“Loves me—loves me not!” she said, bearing upon the last word with triumphant accent, as she continued to dismantle the poor flower.
And flashing round upon me with the solitary petal in her hand, she presented it with a low bow, in elfish mockery of the manner of the court exquisite.
“Ah, true flower!” she said, apostrophizing the bare stalk, “a flower cannot lie. It has not a glozing tongue. It cannot change back and forth. The sun shines. It turns towards the sun. The sun leaves the skies. It shuts itself up and waits his return. Ah,-true flower, dear flower, how unlike a man you are!”

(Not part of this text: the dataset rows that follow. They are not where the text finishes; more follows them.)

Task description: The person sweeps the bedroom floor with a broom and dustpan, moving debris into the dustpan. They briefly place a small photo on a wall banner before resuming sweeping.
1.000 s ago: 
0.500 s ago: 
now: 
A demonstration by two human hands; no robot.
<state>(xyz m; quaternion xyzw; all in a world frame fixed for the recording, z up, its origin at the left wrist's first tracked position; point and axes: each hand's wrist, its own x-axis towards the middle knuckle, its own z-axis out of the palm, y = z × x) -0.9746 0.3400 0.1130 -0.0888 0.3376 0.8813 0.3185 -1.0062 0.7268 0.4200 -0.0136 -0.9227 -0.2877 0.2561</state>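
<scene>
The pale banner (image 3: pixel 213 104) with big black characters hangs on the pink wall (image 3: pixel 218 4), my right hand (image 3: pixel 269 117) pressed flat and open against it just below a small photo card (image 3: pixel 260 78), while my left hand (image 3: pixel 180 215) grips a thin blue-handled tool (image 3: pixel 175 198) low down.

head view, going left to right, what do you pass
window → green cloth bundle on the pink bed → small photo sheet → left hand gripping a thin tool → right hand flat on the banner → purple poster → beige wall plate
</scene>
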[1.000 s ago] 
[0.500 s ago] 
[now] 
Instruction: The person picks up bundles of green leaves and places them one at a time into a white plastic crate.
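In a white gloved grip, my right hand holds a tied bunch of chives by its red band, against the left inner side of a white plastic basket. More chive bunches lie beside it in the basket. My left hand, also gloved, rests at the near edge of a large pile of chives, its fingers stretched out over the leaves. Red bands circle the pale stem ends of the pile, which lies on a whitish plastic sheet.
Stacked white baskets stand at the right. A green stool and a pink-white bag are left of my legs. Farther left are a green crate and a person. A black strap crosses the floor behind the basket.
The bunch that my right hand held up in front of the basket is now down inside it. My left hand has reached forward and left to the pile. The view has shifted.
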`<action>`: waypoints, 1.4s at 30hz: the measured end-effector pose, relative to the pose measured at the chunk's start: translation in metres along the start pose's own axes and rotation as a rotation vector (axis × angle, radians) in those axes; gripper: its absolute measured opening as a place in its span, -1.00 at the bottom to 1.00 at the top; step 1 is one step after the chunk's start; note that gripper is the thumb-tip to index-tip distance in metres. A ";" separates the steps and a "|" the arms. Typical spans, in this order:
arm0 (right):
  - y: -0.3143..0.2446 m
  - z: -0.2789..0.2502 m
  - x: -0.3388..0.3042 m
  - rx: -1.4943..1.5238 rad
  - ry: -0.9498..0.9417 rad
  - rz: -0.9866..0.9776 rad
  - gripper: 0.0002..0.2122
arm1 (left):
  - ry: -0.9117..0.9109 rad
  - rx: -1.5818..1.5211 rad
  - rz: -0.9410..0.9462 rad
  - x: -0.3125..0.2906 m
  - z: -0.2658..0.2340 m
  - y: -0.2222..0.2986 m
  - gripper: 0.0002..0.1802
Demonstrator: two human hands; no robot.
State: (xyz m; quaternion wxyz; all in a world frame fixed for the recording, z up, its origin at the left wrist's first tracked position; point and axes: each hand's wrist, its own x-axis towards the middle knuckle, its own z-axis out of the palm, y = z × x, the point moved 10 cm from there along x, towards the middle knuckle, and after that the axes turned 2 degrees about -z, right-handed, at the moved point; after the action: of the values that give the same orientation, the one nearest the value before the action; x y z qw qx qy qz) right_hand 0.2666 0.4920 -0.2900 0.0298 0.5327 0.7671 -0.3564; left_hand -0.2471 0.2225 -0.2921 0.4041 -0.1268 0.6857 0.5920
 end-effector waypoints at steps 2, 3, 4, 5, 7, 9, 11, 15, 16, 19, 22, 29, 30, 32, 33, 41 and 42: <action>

“Helene,” said I, “you have learned conceits from the catch-books. You quarrel by rote. Were I as eager to answer me, I might say: ’Ah, false flower, you grow out of the foulness underneath. You give your fragrance to all without discretion—a common lover, prodigal of favors, fit only to be torn to shreds by pretty, spiteful fingers, and to die at last with a lie in your mouth. Again I say—false flower!’”
“You can turn the corners, Sir Juggler, with the cup and ball of words,” answered Helene. “So much they have already taught you in a court. But there is one thing that your fine-feathered tutors have not taught you—to make love to two women in one house and hide it from both of them. Hot and cold may not come too near each other. They will mix and make lukewarm of both.”
A wise observation, and one that I wished I had made myself.
“May the devil take all princes and princesses!” I began, as I had done to the Prince himself.
Helene shook her head.
“Hugo,” she said, “I was but a simpleton when I came hither, and knew nothing. Now I am wise, and I know!”
She touched her forehead with her finger, just where the curls were softest and prettiest.
“Oh, you have learned to be thrice more beautiful than ever you were!” I said, impetuously.
“So I am often told,” answered she, calmly.
“Who dared tell you ?” cried I, quick as fire, laying my hand on my sword.
“The false common flowers by the wayside tell me!” said Helene, pertly.
“Let them beware, or I will take their heads off for rank weeds!” I answered.
For at that time, in the Court of Plassenburg, we talked in figures and romance words. We had indeed become so familiar with the mode that we could use no other, even in times of earnestness. So that a man would go to be hanged or married with a quipsome conceit on his lips.
“I think, Sir Janus Double-tongue,” she said, “that you would not be the worse of a little medicine of your own concocting.”
And with that she swept her skirts daintily about and tripped down in to the pleasaunce of flowers, to make which the Prince Karl had brought a skilled gardener all the way from France.
I prowled about the higher terrace, moodily watching the sky and thinking on the morrow’s weather. And by-and-by I saw one come forth from among the cropped Dutch hedges, and stride across to where Helene walked with something white in her hand. I could see her again picking a flower to pieces, and methought I could hear the words. My jealous fancy conjured up the ending, “Loves me not—loves me! Loves me not!”